◆ **AIM OF THE TASK**:
Using the data below, return the stretch from the line that contains "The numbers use" through the line that contains "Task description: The", both included, exactly as it stands and nothing beyond it.

Start of COLLECTED MATERIAL

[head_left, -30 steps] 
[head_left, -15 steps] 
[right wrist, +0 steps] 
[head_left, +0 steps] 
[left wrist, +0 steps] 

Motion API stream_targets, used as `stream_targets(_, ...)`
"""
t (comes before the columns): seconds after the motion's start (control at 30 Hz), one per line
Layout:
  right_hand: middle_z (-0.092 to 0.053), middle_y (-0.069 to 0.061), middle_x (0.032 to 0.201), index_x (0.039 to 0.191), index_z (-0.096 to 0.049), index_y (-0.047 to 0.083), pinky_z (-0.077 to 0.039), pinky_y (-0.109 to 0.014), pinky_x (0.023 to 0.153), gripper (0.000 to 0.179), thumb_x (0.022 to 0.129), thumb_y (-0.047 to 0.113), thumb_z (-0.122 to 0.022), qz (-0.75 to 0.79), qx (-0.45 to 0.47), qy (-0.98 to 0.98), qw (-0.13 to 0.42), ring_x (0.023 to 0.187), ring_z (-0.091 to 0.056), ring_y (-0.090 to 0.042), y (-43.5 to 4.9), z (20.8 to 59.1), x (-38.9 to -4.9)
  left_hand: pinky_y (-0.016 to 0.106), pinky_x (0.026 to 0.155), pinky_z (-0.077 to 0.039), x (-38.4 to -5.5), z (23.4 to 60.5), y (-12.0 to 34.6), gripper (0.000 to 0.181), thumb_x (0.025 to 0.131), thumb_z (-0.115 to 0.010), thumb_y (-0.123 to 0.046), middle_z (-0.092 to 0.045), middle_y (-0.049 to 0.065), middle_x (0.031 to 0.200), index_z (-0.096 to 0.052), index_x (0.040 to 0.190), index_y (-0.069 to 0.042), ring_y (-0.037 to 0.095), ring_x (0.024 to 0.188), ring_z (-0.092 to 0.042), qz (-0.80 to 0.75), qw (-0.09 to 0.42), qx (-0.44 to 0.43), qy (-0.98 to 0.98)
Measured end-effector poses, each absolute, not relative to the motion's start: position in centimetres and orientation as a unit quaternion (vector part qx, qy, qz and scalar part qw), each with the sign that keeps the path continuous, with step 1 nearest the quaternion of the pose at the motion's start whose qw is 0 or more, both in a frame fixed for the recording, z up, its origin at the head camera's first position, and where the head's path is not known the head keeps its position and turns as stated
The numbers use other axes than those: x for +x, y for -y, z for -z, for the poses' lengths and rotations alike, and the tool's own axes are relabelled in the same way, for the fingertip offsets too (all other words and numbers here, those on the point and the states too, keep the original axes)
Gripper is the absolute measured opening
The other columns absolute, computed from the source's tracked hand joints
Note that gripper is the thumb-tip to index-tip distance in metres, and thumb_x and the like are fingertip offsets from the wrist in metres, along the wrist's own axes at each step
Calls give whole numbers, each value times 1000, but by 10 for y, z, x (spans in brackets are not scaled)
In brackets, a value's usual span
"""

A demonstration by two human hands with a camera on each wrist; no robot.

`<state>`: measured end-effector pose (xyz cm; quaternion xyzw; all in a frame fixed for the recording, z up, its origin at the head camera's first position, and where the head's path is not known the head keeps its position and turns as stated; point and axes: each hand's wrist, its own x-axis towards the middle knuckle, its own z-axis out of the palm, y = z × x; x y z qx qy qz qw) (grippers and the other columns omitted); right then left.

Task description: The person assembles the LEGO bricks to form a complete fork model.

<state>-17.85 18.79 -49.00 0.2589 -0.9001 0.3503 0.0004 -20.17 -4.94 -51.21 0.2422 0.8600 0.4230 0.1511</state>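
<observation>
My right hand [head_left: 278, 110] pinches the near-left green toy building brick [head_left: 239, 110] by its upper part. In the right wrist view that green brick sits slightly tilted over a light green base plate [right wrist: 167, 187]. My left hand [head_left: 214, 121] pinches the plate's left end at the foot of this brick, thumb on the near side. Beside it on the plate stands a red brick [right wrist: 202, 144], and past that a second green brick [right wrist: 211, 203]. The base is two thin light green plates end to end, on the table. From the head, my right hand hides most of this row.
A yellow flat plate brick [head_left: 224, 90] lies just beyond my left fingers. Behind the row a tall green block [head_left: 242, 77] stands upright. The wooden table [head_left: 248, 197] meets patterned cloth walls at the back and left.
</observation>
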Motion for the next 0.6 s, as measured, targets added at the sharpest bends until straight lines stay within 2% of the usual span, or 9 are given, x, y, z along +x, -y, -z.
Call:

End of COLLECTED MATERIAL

◆ **SOLVED PROBLEM**:
The numbers use other axes than those: x for +x, y for -y, z for -z, for the poses' lengths and rotations alike, and the tool's own axes are relabelled in the same way, for the fingertip offsets too (all other words and numbers here, those on the point and the states too, keep the original axes)
Gripper is the absolute measured opening
The other columns absolute, computed from the source's tracked hand joints
Note that gripper is the thumb-tip to index-tip distance in metres, and thumb_x and the like are fingertip offsets from the wrist in metres, along the wrist's own axes at each step
Calls give whole numbers, each value times 1000, but by 10 for y, z, x (spans in brackets are not scaled)
In brackets, a value's usual span
"""

A demonstration by two human hands with a camera on each wrist; no robot.

`<state>`: measured end-effector pose (xyz cm; quaternion xyzw; all in a frame fixed for the recording, z up, its origin at the head camera's first position, and where the head's path is not known the head keeps its position and turns as stated; point and axes: each hand's wrist, its own x-axis towards the middle knuckle, its own z-axis out of the palm, y = z × x; x y z qx qy qz qw) (grippers and the other columns omitted); right then left.

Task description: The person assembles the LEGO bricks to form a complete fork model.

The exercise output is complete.